WHAT TO WORK ON -> Every line below containing the word "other" should be found and copied.

DATA ->
□ □ □ □ □ □ □

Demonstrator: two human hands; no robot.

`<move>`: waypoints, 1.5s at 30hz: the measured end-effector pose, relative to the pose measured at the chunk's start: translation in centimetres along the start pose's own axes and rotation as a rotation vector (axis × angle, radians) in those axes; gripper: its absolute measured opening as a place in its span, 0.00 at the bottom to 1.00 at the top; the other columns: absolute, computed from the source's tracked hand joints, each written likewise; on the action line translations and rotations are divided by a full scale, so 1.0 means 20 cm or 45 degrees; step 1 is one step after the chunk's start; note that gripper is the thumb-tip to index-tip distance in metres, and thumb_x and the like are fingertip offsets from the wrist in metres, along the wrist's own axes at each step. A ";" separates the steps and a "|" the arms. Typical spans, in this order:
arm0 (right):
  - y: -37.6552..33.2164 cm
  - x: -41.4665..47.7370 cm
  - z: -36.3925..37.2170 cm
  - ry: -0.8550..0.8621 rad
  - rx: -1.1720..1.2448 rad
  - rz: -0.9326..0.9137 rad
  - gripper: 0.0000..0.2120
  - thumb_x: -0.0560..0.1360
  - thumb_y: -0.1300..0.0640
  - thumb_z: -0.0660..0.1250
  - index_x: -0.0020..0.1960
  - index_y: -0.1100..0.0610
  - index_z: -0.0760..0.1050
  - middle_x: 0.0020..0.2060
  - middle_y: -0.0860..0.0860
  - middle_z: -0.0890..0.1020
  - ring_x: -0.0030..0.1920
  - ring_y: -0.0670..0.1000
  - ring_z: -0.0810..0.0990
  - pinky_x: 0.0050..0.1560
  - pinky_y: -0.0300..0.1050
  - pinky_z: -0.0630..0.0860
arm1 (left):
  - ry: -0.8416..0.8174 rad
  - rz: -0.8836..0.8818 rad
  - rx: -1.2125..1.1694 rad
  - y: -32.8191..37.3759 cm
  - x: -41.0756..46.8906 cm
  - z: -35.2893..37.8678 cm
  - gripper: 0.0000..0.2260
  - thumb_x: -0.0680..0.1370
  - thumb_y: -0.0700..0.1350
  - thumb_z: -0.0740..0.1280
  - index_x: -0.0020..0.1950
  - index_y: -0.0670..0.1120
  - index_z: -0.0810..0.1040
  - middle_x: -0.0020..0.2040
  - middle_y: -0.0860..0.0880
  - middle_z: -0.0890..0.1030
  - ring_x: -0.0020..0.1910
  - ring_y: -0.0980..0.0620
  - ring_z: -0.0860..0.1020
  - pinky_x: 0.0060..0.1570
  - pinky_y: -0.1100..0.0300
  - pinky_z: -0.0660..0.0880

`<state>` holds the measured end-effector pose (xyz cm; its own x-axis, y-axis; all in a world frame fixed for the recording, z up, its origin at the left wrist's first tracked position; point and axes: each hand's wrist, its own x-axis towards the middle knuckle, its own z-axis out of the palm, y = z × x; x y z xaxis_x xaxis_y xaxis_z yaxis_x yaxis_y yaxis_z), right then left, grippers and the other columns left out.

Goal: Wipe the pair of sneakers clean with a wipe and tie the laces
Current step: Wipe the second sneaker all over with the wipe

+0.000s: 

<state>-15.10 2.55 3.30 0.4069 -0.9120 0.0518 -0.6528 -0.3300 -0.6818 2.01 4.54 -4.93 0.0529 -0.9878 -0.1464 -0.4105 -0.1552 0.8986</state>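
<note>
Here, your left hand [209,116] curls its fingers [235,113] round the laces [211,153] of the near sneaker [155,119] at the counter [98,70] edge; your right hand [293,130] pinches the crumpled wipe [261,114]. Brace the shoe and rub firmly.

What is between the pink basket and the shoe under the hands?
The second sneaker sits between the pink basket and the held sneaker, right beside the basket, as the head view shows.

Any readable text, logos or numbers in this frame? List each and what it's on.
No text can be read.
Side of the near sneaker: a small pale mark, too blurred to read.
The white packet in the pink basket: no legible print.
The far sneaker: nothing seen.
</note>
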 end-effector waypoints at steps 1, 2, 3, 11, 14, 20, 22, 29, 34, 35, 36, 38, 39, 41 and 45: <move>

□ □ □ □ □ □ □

TASK RESULT ->
`<move>`: waypoints, 1.5s at 30hz: the measured end-effector pose, relative to the pose measured at the chunk's start: translation in centimetres along the start pose's own axes and rotation as a rotation vector (axis × angle, radians) in those axes; gripper: its absolute measured opening as a place in its span, 0.00 at the bottom to 1.00 at the top; the other columns: absolute, computed from the source's tracked hand joints, each written likewise; on the action line translations and rotations are divided by a full scale, so 1.0 means 20 cm or 45 degrees; step 1 is one step after the chunk's start; note that gripper is the thumb-tip to index-tip distance in metres, and thumb_x and the like are fingertip offsets from the wrist in metres, along the wrist's own axes at each step. A ";" separates the steps and a "|" the arms. Typical spans, in this order:
`<state>` holds the measured end-effector pose (xyz cm; its own x-axis, y-axis; all in a world frame fixed for the recording, z up, its origin at the left wrist's first tracked position; point and axes: each hand's wrist, its own x-axis towards the middle knuckle, its own z-axis out of the palm, y = z × x; x y z xaxis_x xaxis_y xaxis_z yaxis_x yaxis_y yaxis_z), right then left, grippers and the other columns left out.

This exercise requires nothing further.